## Work item
Print the listing below exactly, minus its pictures.
== Segment start ==
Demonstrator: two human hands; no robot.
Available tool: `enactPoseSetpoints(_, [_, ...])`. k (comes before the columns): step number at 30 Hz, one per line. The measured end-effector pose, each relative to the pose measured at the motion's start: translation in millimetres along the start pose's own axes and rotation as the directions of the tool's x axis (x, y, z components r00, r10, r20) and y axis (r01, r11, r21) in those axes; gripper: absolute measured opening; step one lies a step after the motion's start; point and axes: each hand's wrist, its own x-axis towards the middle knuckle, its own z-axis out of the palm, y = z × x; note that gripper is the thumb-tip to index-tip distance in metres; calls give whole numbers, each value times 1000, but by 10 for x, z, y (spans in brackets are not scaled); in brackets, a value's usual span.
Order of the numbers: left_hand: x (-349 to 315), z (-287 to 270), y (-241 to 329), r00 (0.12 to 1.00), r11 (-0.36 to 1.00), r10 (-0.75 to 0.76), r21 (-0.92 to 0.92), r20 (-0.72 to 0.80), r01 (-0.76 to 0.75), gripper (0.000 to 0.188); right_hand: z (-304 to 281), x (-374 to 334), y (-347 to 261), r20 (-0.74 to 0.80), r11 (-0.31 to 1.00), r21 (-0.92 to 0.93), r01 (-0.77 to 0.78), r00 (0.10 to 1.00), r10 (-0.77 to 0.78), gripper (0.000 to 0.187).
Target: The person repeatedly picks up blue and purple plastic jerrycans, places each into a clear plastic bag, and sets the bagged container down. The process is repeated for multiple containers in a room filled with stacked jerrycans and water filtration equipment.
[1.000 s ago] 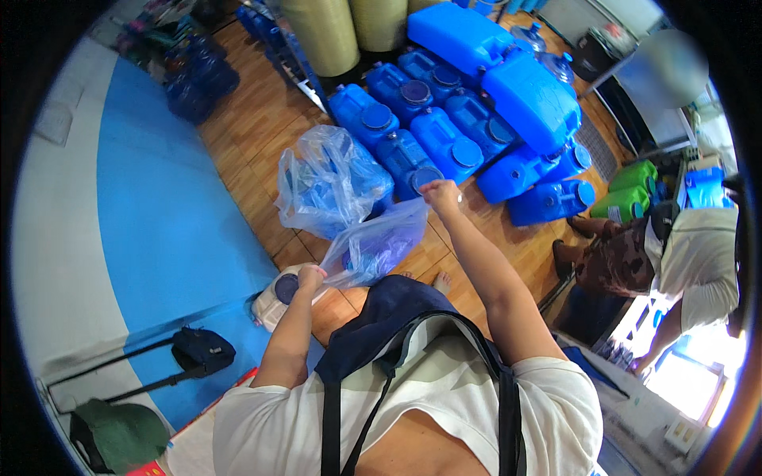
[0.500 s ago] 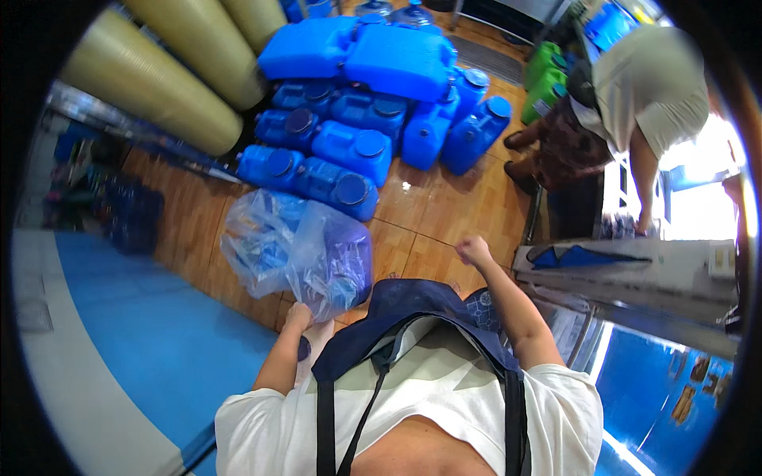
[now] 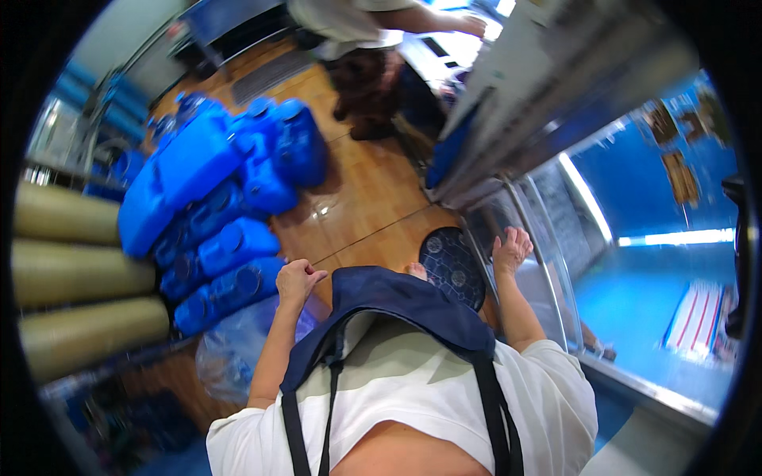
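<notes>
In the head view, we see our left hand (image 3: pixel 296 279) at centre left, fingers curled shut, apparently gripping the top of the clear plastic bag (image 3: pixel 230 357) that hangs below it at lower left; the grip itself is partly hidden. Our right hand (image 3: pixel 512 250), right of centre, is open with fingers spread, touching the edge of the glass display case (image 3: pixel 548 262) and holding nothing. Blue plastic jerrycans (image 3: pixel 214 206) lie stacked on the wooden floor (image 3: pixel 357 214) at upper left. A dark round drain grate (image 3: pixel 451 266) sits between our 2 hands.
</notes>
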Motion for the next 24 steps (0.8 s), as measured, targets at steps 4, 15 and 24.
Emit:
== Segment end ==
## Answer to this problem
Demonstrator: two human hands; no robot.
Available tool: `enactPoseSetpoints(_, [_, ...])`. k (comes before the columns): step number at 30 Hz, one per line. The measured end-effector pose, each relative to the pose measured at the motion's start: translation in millimetres along the start pose's own axes and rotation as the directions of the tool's x axis (x, y, z components r00, r10, r20) and y axis (r01, r11, r21) in those axes; gripper: absolute measured opening; step one lies a step after the motion's start; point and axes: each hand's wrist, its own x-axis towards the middle knuckle, its own z-axis out of the palm, y = z × x; note that gripper is the thumb-tip to index-tip distance in metres; calls give whole numbers, each value times 1000, but by 10 for x, z, y (spans in brackets are not scaled); in brackets, a value's usual span.
Order of the numbers: left_hand: x (-349 to 315), z (-287 to 270), y (-241 to 329), r00 (0.12 to 1.00), r11 (-0.36 to 1.00), r10 (-0.75 to 0.76), r21 (-0.92 to 0.92), r20 (-0.72 to 0.80), r01 (-0.76 to 0.75), gripper (0.000 to 0.188); right_hand: z (-304 to 281), x (-374 to 334), y (-347 to 261), r20 (-0.74 to 0.80), r11 (-0.31 to 1.00), r21 (-0.92 to 0.93), r01 (-0.77 to 0.78), r00 (0.10 to 1.00), r10 (-0.77 to 0.78), gripper (0.000 to 0.187).
Target: The person repeatedly picks up blue and purple plastic jerrycans, places each into a clear plastic bag, and sets the bagged container down. The process is repeated for multiple containers in a room filled with stacked jerrycans and water filtration equipment.
[1.000 s ago] 
[0.500 s ago] 
[now] 
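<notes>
In the head view, we see our left hand (image 3: pixel 296 279) at centre left, fingers curled shut, apparently gripping the top of the clear plastic bag (image 3: pixel 230 357) that hangs below it at lower left; the grip itself is partly hidden. Our right hand (image 3: pixel 512 250), right of centre, is open with fingers spread, touching the edge of the glass display case (image 3: pixel 548 262) and holding nothing. Blue plastic jerrycans (image 3: pixel 214 206) lie stacked on the wooden floor (image 3: pixel 357 214) at upper left. A dark round drain grate (image 3: pixel 451 266) sits between our 2 hands.
</notes>
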Motion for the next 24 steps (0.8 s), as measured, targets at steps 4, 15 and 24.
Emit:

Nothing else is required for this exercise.